(Study material begins)

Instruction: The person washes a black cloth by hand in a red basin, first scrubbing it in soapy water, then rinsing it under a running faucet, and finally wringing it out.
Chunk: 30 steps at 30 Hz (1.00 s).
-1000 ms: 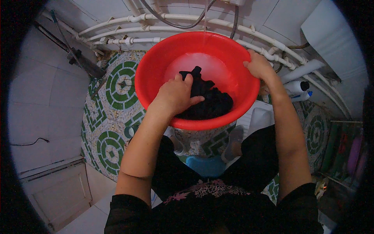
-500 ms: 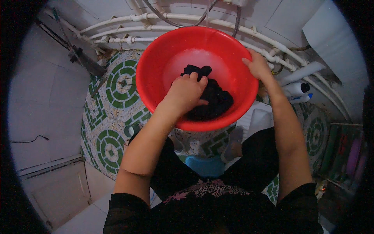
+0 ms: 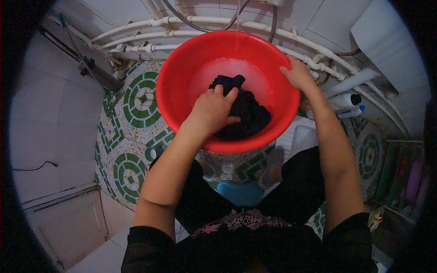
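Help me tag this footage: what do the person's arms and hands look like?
The left hand and right hand are bare, with no gloves, rings or watch visible. Short black sleeves leave the forearms uncovered.

The red basin (image 3: 180, 61) opens upward, leaving room for entry at the upper centre of the frame, where a thin water stream (image 3: 237, 27) crosses. The left hand (image 3: 210, 110) and dark cloth (image 3: 249, 117) obstruct its lower middle; the right hand (image 3: 300, 75) occupies its right rim; white pipes (image 3: 205, 19) bar the top.
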Tool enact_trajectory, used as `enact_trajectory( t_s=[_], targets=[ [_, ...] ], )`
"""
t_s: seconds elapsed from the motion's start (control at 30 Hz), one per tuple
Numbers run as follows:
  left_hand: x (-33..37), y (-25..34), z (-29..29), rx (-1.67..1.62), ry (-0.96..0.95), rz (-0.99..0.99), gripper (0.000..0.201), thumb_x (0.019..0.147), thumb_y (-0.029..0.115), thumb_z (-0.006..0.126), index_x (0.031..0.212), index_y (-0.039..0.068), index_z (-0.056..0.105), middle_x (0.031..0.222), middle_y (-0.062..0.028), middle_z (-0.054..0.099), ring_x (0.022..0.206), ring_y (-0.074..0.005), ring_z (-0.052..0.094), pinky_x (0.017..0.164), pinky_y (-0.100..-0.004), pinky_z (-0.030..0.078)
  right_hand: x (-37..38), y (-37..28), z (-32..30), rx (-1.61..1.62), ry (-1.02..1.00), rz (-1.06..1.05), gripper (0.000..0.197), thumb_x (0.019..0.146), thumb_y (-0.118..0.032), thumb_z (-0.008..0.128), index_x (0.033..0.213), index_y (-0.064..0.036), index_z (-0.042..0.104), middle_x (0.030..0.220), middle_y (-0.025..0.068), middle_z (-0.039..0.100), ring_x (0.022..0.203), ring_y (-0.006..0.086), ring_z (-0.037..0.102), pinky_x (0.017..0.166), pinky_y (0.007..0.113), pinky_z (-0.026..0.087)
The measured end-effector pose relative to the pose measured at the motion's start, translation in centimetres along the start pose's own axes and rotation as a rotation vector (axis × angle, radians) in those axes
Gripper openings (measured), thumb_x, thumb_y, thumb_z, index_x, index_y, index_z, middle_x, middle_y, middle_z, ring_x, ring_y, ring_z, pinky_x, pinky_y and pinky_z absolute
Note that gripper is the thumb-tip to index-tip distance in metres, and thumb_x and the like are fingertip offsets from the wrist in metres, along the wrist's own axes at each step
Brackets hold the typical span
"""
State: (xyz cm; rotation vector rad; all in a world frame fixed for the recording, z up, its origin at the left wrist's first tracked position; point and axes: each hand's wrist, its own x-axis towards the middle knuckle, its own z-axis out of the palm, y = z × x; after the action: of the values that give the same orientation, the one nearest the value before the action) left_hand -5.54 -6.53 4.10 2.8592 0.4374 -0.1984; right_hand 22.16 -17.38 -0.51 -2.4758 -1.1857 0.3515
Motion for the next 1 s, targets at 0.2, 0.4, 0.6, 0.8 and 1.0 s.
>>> enact_trajectory(
  t_s=[0.2, 0.4, 0.6, 0.8, 1.0],
  targets=[
    [-0.05, 0.18, -0.27, 0.014, -0.036, -0.02, 0.069, 0.072, 0.04, 0.069, 0.127, 0.01, 0.041, 0.106, -0.0236, 0.05, 0.095, -0.0396, 0.055, 0.079, -0.0449, 0.048, -0.06, -0.09, -0.01, -0.003, -0.016, 0.018, 0.044, 0.083, -0.03, 0.056, 0.119, -0.0063, 0.048, 0.11, 0.0186, 0.059, 0.102, 0.0349, 0.056, 0.088, 0.044, 0.044],
    [-0.15, 0.23, -0.31, 0.013, -0.036, -0.032, 0.067, 0.072, 0.039, 0.068, 0.127, 0.01, 0.041, 0.105, -0.024, 0.05, 0.094, -0.0398, 0.056, 0.079, -0.0449, 0.048, 0.03, -0.06, 0.03, -0.02, -0.019, 0.014, 0.045, 0.083, -0.03, 0.056, 0.121, -0.0053, 0.047, 0.111, 0.0188, 0.058, 0.103, 0.0351, 0.055, 0.089, 0.044, 0.043],
    [-0.21, 0.26, -0.33, -0.013, -0.043, -0.051, 0.066, 0.072, 0.039, 0.069, 0.125, 0.009, 0.042, 0.103, -0.0255, 0.051, 0.092, -0.0406, 0.056, 0.079, -0.0454, 0.048, 0.01, -0.05, -0.01, -0.014, -0.018, 0.014, 0.046, 0.083, -0.031, 0.056, 0.121, -0.0053, 0.048, 0.111, 0.0191, 0.058, 0.103, 0.0353, 0.055, 0.089, 0.044, 0.043],
    [-0.28, 0.23, -0.33, -0.016, -0.028, -0.05, 0.065, 0.073, 0.039, 0.068, 0.125, 0.009, 0.042, 0.103, -0.0262, 0.051, 0.092, -0.0412, 0.056, 0.079, -0.0456, 0.048, 0.14, 0.08, 0.1, -0.012, -0.017, 0.015, 0.046, 0.083, -0.03, 0.057, 0.12, -0.0052, 0.048, 0.11, 0.0191, 0.059, 0.102, 0.0355, 0.056, 0.089, 0.044, 0.043],
    [-0.5, 0.01, -0.77, -0.042, -0.067, -0.06, 0.067, 0.074, 0.041, 0.067, 0.128, 0.009, 0.04, 0.107, -0.0267, 0.051, 0.094, -0.042, 0.056, 0.081, -0.0462, 0.047, 0.37, -0.44, -0.58, 0.03, -0.074, 0.009, 0.039, 0.083, -0.026, 0.056, 0.116, -0.0042, 0.052, 0.108, 0.0205, 0.06, 0.1, 0.0356, 0.057, 0.087, 0.044, 0.045]
  ],
)
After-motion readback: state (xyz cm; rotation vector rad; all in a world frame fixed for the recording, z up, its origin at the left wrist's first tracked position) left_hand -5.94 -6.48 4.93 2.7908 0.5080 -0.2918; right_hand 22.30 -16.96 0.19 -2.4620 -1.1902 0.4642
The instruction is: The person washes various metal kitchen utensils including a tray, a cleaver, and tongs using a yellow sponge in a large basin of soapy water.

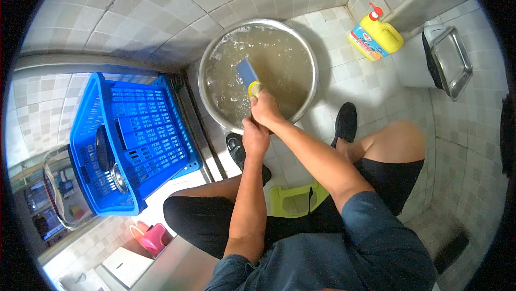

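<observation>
A wide round metal basin [312,54] of cloudy brownish water stands on the floor in front of me. Over the water, my right hand [265,109] is closed round a tool [248,73] with a flat blue-grey rectangular end and a yellow collar; its exact kind is unclear. The blue-grey end points away and to the left, at or just above the water. Close below the right hand, near the basin's near rim, my left hand [255,137] is closed too. Whatever its fingers hold is hidden.
A large blue plastic basket [145,124] with dark and metal items is at the left. A yellow jug [376,36] with a red pump stands at the far right, near a bin [424,65] with a metal tray [452,60]. A green stool [293,202] is beneath me.
</observation>
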Demonstrator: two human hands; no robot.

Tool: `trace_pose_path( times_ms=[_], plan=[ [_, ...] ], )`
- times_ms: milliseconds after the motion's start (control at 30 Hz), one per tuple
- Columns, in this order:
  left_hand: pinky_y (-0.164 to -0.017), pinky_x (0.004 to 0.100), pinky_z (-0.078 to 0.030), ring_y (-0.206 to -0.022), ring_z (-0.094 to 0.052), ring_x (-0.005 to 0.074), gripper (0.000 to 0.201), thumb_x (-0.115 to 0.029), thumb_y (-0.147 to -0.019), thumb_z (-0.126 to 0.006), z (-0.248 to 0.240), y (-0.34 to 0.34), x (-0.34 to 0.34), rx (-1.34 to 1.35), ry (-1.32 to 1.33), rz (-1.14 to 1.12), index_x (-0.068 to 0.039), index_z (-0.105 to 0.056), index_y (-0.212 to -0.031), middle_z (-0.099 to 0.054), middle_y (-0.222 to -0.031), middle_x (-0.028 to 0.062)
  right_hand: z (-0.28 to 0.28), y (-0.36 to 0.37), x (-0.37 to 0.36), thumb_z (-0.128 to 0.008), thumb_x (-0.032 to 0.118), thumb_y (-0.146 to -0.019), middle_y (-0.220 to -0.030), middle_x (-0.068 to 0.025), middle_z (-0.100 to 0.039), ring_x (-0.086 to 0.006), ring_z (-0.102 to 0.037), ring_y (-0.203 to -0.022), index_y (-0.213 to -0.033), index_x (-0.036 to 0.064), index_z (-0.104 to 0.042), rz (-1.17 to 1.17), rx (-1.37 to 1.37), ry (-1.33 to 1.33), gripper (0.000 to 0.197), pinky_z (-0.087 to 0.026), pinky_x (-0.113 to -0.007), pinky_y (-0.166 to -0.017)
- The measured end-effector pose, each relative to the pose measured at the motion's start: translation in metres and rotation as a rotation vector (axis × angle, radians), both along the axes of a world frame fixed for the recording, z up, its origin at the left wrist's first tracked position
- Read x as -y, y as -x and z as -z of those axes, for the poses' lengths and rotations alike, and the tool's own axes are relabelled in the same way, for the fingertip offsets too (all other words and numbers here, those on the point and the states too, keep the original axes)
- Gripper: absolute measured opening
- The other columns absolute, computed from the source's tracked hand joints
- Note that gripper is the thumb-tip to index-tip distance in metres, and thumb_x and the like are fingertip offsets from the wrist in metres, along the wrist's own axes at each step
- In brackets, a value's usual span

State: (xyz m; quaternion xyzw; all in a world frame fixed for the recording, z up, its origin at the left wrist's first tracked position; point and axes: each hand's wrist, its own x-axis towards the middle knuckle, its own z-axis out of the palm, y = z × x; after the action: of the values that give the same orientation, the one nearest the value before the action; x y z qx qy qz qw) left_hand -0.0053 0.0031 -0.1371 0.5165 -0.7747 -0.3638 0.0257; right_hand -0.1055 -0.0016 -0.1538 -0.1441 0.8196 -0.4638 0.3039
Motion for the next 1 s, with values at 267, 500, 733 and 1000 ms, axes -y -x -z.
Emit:
trace_pose_path(
  times_ms=[267, 500, 733, 1000],
  plan=[
    [-0.077, 0.0544, -0.05, -0.085, -0.065, 0.049, 0.039, -0.025, -0.094, -0.054, -0.007, 0.001, -0.016, 0.228, -0.004, 0.201, 0.0, -0.04, -0.121, -0.066, -0.09, 0.0315, 0.045, 0.059, -0.01, -0.067, 0.027, -0.087, -0.093, -0.0267, -0.067, -0.0436, -0.066, -0.091, -0.093, -0.004, -0.064, 0.112, -0.095, -0.108, 0.031, -0.051, -0.049, -0.081],
    [-0.071, 0.0567, -0.05, -0.077, -0.065, 0.0483, 0.034, -0.027, -0.094, -0.055, -0.011, -0.01, -0.026, 0.231, 0.07, 0.319, -0.004, -0.041, -0.115, -0.067, -0.081, 0.0279, 0.065, 0.111, -0.004, -0.067, 0.034, -0.088, -0.092, -0.0253, -0.069, -0.0395, -0.068, -0.089, -0.092, -0.0032, -0.067, 0.224, -0.014, -0.062, 0.037, -0.052, -0.046, -0.078],
    [-0.074, 0.0543, -0.051, -0.082, -0.065, 0.0467, 0.038, -0.031, -0.093, -0.058, -0.002, -0.017, -0.022, 0.127, 0.076, 0.213, -0.002, -0.052, -0.117, -0.068, -0.085, 0.027, 0.119, 0.134, -0.019, -0.061, 0.023, -0.09, -0.121, -0.0274, -0.061, -0.037, -0.061, -0.113, -0.124, -0.0085, -0.052, 0.564, 0.38, 0.115, 0.047, -0.048, -0.042, -0.094],
    [-0.075, 0.0478, -0.052, -0.083, -0.066, 0.0448, 0.038, -0.03, -0.093, -0.063, 0.004, -0.01, -0.013, 0.014, 0.012, 0.014, 0.005, -0.058, -0.105, -0.068, -0.085, 0.027, 0.099, 0.113, -0.037, -0.065, 0.021, -0.086, -0.115, -0.0167, -0.062, -0.0258, -0.062, -0.098, -0.122, -0.0005, -0.058, 0.596, 0.794, 0.445, 0.043, -0.049, -0.038, -0.087]
  ],
)
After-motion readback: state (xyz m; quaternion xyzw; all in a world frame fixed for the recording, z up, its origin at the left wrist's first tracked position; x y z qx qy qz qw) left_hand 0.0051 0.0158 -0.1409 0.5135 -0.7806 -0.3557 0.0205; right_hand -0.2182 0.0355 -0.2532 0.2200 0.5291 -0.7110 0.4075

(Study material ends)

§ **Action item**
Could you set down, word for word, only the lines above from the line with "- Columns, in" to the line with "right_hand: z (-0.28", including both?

§ **Result of this exercise**
- Columns, in this order:
  left_hand: pinky_y (-0.164 to -0.017), pinky_x (0.004 to 0.100), pinky_z (-0.078 to 0.030), ring_y (-0.206 to -0.022), ring_z (-0.094 to 0.052), ring_x (-0.005 to 0.074), gripper (0.000 to 0.201), thumb_x (-0.115 to 0.029), thumb_y (-0.147 to -0.019), thumb_z (-0.126 to 0.006), z (-0.248 to 0.240), y (-0.34 to 0.34), x (-0.34 to 0.34), rx (-1.34 to 1.35), ry (-1.32 to 1.33), rz (-1.14 to 1.12), index_x (-0.068 to 0.039), index_z (-0.105 to 0.056), index_y (-0.212 to -0.031), middle_z (-0.099 to 0.054), middle_y (-0.222 to -0.031), middle_x (-0.028 to 0.062)
  right_hand: z (-0.28 to 0.28), y (-0.36 to 0.37), x (-0.37 to 0.36), thumb_z (-0.128 to 0.008), thumb_x (-0.032 to 0.118), thumb_y (-0.146 to -0.019), middle_y (-0.220 to -0.030), middle_x (-0.068 to 0.025), middle_z (-0.100 to 0.039), ring_x (-0.086 to 0.006), ring_z (-0.102 to 0.037), ring_y (-0.203 to -0.022), index_y (-0.213 to -0.033), index_x (-0.036 to 0.064), index_z (-0.104 to 0.042), rz (-1.17 to 1.17), rx (-1.37 to 1.37), ry (-1.33 to 1.33), gripper (0.000 to 0.197), pinky_z (-0.087 to 0.026), pinky_x (-0.113 to -0.007), pinky_y (-0.166 to -0.017)

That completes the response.